# [What to work on]
Nothing in the records may be changed; retype them in full.

# [Entries provided]
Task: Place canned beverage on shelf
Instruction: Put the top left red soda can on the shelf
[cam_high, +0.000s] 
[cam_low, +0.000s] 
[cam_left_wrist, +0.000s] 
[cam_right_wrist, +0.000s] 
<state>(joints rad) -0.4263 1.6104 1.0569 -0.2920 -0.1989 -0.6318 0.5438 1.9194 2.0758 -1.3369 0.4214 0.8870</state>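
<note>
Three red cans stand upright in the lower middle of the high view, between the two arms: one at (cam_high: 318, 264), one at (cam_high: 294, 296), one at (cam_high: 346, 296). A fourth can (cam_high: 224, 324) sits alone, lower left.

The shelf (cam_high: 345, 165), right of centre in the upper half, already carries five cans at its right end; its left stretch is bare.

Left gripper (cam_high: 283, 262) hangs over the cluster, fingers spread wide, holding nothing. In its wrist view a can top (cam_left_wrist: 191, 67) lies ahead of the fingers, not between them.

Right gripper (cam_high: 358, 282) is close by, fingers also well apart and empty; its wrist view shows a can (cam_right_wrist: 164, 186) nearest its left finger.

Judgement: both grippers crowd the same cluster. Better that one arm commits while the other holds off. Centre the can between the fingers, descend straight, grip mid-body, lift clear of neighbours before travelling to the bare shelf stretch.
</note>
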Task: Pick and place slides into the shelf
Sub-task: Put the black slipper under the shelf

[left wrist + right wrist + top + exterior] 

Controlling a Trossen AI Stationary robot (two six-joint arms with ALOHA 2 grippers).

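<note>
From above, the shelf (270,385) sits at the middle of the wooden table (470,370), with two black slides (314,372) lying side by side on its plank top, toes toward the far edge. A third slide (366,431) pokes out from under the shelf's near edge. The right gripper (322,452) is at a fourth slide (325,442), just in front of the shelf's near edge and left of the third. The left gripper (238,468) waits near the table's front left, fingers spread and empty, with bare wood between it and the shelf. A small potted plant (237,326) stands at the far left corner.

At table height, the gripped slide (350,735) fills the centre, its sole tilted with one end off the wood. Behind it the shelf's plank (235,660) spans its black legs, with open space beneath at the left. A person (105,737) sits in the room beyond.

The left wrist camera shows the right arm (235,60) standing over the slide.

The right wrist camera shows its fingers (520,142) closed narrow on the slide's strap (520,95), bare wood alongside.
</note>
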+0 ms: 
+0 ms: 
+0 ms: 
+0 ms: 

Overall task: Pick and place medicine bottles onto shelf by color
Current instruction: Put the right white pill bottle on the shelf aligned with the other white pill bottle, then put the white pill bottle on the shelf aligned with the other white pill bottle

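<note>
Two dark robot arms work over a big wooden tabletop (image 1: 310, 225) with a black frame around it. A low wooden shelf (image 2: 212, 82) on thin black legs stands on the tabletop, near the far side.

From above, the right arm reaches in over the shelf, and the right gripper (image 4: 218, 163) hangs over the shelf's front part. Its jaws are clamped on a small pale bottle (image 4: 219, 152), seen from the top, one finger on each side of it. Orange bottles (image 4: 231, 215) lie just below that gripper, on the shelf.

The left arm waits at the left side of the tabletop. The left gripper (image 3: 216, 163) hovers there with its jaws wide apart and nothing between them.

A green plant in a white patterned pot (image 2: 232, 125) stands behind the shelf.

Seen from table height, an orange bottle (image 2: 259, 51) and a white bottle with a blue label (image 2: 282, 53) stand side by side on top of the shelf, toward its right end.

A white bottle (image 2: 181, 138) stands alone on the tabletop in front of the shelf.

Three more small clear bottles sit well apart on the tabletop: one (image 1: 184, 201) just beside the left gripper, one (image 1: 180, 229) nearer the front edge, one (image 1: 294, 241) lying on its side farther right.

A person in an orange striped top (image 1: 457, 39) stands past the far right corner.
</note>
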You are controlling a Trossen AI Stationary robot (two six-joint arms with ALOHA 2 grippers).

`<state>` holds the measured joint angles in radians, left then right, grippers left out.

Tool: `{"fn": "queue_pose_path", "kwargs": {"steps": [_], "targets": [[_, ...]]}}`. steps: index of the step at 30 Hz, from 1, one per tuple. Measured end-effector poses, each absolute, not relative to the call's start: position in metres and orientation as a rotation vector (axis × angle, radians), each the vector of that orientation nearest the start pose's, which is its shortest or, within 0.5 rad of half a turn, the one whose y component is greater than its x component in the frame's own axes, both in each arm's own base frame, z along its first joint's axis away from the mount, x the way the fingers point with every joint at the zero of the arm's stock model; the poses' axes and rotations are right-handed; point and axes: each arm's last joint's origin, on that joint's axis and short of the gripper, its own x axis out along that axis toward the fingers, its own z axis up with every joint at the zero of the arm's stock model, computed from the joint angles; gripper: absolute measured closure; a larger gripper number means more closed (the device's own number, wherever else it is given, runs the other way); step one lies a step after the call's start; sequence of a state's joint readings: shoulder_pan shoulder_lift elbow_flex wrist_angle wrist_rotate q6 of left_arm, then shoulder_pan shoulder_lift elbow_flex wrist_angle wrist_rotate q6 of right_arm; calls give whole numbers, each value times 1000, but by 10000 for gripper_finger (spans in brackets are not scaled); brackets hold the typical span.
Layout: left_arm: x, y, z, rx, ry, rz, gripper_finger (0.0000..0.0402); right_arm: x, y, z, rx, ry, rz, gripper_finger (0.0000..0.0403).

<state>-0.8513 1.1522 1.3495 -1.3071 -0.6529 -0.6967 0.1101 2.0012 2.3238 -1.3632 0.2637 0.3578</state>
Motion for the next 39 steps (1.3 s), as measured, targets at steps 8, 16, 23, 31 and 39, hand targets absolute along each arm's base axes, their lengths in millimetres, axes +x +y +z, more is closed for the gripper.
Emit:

# [Solved problem]
Task: Place canned beverage on shelf
Instruction: Put the top left red soda can on the shelf
[cam_high, +0.000s] 
[cam_low, +0.000s] 
[cam_left_wrist, +0.000s] 
[cam_right_wrist, +0.000s] 
<state>(joints rad) -0.4263 1.6104 1.0569 -0.2920 -0.1989 -0.6318 0.5438 1.9194 2.0758 -1.3369 0.4214 0.8870</state>
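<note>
Three red cans stand upright in the lower middle of the high view, between the two arms: one at (cam_high: 318, 264), one at (cam_high: 294, 296), one at (cam_high: 346, 296). A fourth can (cam_high: 224, 324) sits alone, lower left.

The shelf (cam_high: 345, 165), right of centre in the upper half, already carries five cans at its right end; its left stretch is bare.

Left gripper (cam_high: 283, 262) hangs over the cluster, fingers spread wide, holding nothing. In its wrist view a can top (cam_left_wrist: 191, 67) lies ahead of the fingers, not between them.

Right gripper (cam_high: 358, 282) is close by, fingers also well apart and empty; its wrist view shows a can (cam_right_wrist: 164, 186) nearest its left finger.

Judgement: both grippers crowd the same cluster. Better that one arm commits while the other holds off. Centre the can between the fingers, descend straight, grip mid-body, lift clear of neighbours before travelling to the bare shelf stretch.
</note>
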Task: Pick and place slides into the shelf
Sub-task: Put the black slipper under the shelf

[left wrist + right wrist + top + exterior] 

Controlling a Trossen AI Stationary robot (two six-joint arms with ALOHA 2 grippers).

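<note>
From above, the shelf (270,385) sits at the middle of the wooden table (470,370), with two black slides (314,372) lying side by side on its plank top, toes toward the far edge. A third slide (366,431) pokes out from under the shelf's near edge. The right gripper (322,452) is at a fourth slide (325,442), just in front of the shelf's near edge and left of the third. The left gripper (238,468) waits near the table's front left, fingers spread and empty, with bare wood between it and the shelf. A small potted plant (237,326) stands at the far left corner.

At table height, the gripped slide (350,735) fills the centre, its sole tilted with one end off the wood. Behind it the shelf's plank (235,660) spans its black legs, with open space beneath at the left. A person (105,737) sits in the room beyond.

The left wrist camera shows the right arm (235,60) standing over the slide.

The right wrist camera shows its fingers (520,142) closed narrow on the slide's strap (520,95), bare wood alongside.
</note>
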+0 ms: 
+0 ms: 
+0 ms: 
+0 ms: 

Overall task: Pick and place medicine bottles onto shelf by color
Current instruction: Put the right white pill bottle on the shelf aligned with the other white pill bottle, then put the white pill bottle on the shelf aligned with the other white pill bottle

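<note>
Two dark robot arms work over a big wooden tabletop (image 1: 310, 225) with a black frame around it. A low wooden shelf (image 2: 212, 82) on thin black legs stands on the tabletop, near the far side.

From above, the right arm reaches in over the shelf, and the right gripper (image 4: 218, 163) hangs over the shelf's front part. Its jaws are clamped on a small pale bottle (image 4: 219, 152), seen from the top, one finger on each side of it. Orange bottles (image 4: 231, 215) lie just below that gripper, on the shelf.

The left arm waits at the left side of the tabletop. The left gripper (image 3: 216, 163) hovers there with its jaws wide apart and nothing between them.

A green plant in a white patterned pot (image 2: 232, 125) stands behind the shelf.

Seen from table height, an orange bottle (image 2: 259, 51) and a white bottle with a blue label (image 2: 282, 53) stand side by side on top of the shelf, toward its right end.

A white bottle (image 2: 181, 138) stands alone on the tabletop in front of the shelf.

Three more small clear bottles sit well apart on the tabletop: one (image 1: 184, 201) just beside the left gripper, one (image 1: 180, 229) nearer the front edge, one (image 1: 294, 241) lying on its side farther right.

A person in an orange striped top (image 1: 457, 39) stands past the far right corner.
</note>
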You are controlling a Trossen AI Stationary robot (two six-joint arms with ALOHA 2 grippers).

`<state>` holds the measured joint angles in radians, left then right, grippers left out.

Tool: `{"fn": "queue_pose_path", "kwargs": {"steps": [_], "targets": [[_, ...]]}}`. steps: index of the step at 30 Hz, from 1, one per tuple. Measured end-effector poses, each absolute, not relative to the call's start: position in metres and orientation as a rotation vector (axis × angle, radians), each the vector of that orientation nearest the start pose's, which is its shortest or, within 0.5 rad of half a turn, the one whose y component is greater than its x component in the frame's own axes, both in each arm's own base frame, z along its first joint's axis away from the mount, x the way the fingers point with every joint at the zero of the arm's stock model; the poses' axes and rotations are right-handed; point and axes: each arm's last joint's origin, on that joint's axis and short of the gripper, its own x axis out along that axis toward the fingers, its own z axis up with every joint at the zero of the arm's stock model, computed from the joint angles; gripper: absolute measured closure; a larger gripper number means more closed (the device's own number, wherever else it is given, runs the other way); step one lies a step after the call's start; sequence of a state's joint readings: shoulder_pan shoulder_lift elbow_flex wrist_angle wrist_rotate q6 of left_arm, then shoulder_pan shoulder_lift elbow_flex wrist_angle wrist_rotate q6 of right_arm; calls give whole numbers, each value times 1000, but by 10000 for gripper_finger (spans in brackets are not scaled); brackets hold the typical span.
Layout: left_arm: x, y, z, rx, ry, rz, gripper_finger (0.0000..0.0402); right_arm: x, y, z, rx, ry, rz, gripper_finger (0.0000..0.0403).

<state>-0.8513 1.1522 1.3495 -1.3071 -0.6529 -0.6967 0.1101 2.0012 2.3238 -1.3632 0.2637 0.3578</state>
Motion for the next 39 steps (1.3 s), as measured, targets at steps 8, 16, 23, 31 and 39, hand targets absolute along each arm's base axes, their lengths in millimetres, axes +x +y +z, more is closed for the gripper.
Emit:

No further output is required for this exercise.